Excluding any images, copy all of the lines below precisely as written.
[Given information — start]
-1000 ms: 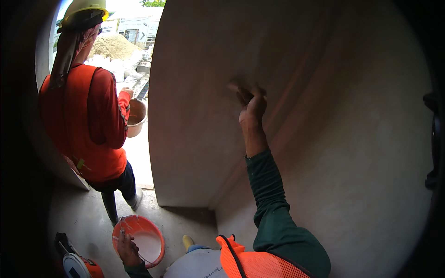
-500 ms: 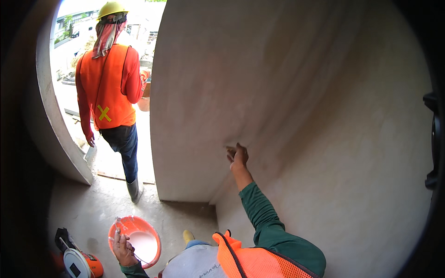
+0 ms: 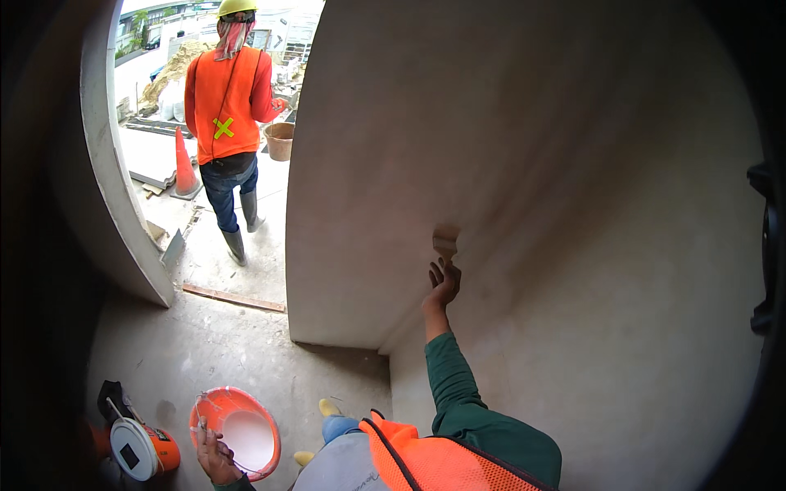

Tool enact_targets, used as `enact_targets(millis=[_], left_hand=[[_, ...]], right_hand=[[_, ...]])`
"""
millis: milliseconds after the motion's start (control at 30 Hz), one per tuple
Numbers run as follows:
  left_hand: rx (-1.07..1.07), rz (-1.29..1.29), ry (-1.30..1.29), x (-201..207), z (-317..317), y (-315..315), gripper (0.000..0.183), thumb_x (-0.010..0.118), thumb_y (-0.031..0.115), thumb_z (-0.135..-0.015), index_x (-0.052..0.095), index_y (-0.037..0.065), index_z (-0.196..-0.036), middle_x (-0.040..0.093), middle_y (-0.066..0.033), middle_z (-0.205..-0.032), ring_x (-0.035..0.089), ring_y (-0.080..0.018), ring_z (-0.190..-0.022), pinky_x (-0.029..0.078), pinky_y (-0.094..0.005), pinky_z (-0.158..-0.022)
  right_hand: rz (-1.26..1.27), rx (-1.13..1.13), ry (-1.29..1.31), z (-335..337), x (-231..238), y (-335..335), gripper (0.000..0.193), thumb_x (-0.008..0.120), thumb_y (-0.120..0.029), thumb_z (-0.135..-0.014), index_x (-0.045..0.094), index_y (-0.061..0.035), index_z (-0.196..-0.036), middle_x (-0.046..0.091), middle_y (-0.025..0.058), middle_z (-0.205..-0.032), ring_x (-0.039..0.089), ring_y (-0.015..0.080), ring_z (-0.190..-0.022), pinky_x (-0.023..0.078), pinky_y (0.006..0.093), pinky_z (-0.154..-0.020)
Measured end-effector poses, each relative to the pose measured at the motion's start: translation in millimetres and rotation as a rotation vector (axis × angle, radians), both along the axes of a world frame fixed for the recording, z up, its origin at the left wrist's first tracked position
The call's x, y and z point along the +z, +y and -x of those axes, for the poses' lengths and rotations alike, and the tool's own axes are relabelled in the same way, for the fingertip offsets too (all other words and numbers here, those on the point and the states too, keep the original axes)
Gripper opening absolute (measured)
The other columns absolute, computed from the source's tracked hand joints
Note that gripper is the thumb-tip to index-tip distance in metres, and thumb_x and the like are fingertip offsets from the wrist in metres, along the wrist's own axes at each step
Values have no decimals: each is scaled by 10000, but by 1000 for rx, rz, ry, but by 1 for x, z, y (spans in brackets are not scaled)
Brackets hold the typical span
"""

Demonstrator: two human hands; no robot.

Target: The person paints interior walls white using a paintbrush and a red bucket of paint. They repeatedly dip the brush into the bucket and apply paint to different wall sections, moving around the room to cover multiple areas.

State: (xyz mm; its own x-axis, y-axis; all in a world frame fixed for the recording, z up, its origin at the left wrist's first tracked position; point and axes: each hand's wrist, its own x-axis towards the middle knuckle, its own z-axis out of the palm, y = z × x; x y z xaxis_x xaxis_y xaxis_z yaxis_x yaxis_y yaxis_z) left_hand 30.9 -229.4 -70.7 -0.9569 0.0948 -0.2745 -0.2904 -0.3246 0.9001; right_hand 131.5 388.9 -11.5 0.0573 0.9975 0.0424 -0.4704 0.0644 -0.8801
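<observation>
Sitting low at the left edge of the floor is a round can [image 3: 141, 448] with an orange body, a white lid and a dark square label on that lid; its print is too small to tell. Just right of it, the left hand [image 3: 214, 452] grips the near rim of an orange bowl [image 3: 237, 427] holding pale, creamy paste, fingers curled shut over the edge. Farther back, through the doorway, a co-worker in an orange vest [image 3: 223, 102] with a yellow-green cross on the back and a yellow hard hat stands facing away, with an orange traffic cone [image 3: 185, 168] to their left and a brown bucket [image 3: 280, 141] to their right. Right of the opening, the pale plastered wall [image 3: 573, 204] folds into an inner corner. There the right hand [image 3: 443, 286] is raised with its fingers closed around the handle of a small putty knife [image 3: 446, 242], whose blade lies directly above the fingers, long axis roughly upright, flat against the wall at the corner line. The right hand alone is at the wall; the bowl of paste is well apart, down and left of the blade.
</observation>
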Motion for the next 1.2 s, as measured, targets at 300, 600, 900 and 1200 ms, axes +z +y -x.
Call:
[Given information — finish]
◆ Your response ◆
-1000 ms: 
-500 ms: 
+0 ms: 

Tool enact_targets, used as `enact_targets(millis=[_], left_hand=[[_, ...]], right_hand=[[_, ...]])`
"""
millis: milliseconds after the motion's start (control at 30 Hz), one per tuple
Numbers run as follows:
  left_hand: rx (-1.07..1.07), rz (-1.29..1.29), ry (-1.30..1.29), x (-201..207), z (-317..317), y (-315..315), gripper (0.000..0.183), thumb_x (-0.010..0.118), thumb_y (-0.031..0.115), thumb_z (-0.135..-0.015), index_x (-0.052..0.095), index_y (-0.037..0.065), index_z (-0.196..-0.036), middle_x (-0.040..0.093), middle_y (-0.066..0.033), middle_z (-0.205..-0.032), ring_x (-0.035..0.089), ring_y (-0.080..0.018), ring_z (-0.190..-0.022), pinky_x (-0.029..0.078), pinky_y (-0.094..0.005), pinky_z (-0.158..-0.022)
  right_hand: rz (-1.26..1.27), rx (-1.13..1.13), ry (-1.29..1.31), z (-335..337), x (-231..238), y (-335..335), gripper (0.000..0.193), thumb_x (-0.008..0.120), thumb_y (-0.120..0.029), thumb_z (-0.135..-0.014), index_x (-0.045..0.094), index_y (-0.061..0.035), index_z (-0.196..-0.036), middle_x (-0.046..0.091), middle_y (-0.025..0.058), middle_z (-0.205..-0.032), ring_x (-0.039..0.089), ring_y (-0.015..0.080), ring_z (-0.190..-0.022), pinky_x (-0.023..0.078), pinky_y (0.006..0.093), pinky_z (-0.154..-0.020)
Measured end-effector poses, each relative to the pose measured at the motion's start: translation in millimetres and rotation as a rotation vector (axis × angle, radians), both along the axes of a world frame fixed for the recording, z up, its origin at the left wrist's first tracked position
The call's x, y and z point along the +z, +y and -x of those axes, for the poses' lengths and rotations alike, and the tool's own axes are relabelled in the same way, for the fingertip offsets too (all other words and numbers here, those on the point and the states too, keep the original axes)
Gripper opening absolute (measured)
The other columns absolute, computed from the source's tracked hand joints
Note that gripper is the thumb-tip to index-tip distance in metres, and thumb_x and the like are fingertip offsets from the wrist in metres, along the wrist's own axes at each step
Values have no decimals: each is scaled by 10000, but by 1000 for rx, rz, ry, but by 1 for x, z, y (spans in brackets are not scaled)
Brackets hold the typical span
"""

Demonstrator: two human hands; no robot.

Target: The person paints interior walls white using a paintbrush and a red bucket of paint. They repeatedly dip the brush into the bucket and apply paint to different wall sections, moving around the room to cover multiple areas.

State: (xyz mm; its own x-axis, y-axis; all in a world frame fixed for the recording, z up, its origin at the left wrist's first tracked position; point and axes: each hand's wrist, its own x-axis towards the middle knuckle, its own z-axis out of the palm, y = z × x; x y z xaxis_x xaxis_y xaxis_z yaxis_x yaxis_y yaxis_z) left_hand 30.9 -229.4 -70.7 -0.9569 0.0948 -0.2745 -0.2904 -0.3246 0.9001; right_hand 131.5 388.9 -11.5 0.0573 0.9975 0.0424 -0.4704 0.0644 -0.8801
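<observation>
Sitting low at the left edge of the floor is a round can [image 3: 141, 448] with an orange body, a white lid and a dark square label on that lid; its print is too small to tell. Just right of it, the left hand [image 3: 214, 452] grips the near rim of an orange bowl [image 3: 237, 427] holding pale, creamy paste, fingers curled shut over the edge. Farther back, through the doorway, a co-worker in an orange vest [image 3: 223, 102] with a yellow-green cross on the back and a yellow hard hat stands facing away, with an orange traffic cone [image 3: 185, 168] to their left and a brown bucket [image 3: 280, 141] to their right. Right of the opening, the pale plastered wall [image 3: 573, 204] folds into an inner corner. There the right hand [image 3: 443, 286] is raised with its fingers closed around the handle of a small putty knife [image 3: 446, 242], whose blade lies directly above the fingers, long axis roughly upright, flat against the wall at the corner line. The right hand alone is at the wall; the bowl of paste is well apart, down and left of the blade.
</observation>
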Motion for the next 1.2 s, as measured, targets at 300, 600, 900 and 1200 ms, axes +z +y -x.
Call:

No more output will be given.